Exercise: Your answer should be the number of lines in the listing that hold the string "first", with no other words.

Dataset content:

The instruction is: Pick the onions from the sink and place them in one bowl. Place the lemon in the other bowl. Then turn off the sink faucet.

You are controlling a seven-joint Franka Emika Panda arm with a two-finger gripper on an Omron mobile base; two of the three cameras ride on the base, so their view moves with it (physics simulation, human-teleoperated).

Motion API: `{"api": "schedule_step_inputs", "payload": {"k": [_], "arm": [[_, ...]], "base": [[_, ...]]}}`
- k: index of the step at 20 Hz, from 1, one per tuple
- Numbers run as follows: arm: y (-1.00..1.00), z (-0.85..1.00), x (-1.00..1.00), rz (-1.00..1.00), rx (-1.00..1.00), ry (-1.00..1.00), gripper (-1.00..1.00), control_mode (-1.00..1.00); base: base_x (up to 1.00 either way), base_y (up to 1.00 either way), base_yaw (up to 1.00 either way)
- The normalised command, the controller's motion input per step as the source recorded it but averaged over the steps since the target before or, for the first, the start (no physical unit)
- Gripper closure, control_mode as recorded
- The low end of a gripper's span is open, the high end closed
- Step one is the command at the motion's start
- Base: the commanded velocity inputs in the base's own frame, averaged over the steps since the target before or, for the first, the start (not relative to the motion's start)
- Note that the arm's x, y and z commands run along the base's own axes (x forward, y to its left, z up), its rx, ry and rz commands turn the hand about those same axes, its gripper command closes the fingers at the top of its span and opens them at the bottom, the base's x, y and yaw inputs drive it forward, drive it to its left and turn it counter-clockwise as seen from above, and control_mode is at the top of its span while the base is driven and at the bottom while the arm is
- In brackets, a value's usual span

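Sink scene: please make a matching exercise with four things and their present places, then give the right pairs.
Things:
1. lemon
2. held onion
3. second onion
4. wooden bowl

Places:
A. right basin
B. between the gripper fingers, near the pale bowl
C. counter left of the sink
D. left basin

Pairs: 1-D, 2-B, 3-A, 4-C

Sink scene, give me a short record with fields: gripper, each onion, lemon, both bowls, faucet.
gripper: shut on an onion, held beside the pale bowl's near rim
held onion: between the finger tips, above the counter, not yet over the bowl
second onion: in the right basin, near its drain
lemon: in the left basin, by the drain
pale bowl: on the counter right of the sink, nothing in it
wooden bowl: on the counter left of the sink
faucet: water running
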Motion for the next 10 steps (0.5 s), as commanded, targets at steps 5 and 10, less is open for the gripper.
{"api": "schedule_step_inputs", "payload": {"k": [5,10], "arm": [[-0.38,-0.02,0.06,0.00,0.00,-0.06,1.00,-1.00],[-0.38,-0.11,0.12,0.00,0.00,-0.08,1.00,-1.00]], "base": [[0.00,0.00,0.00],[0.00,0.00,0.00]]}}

Reply: 2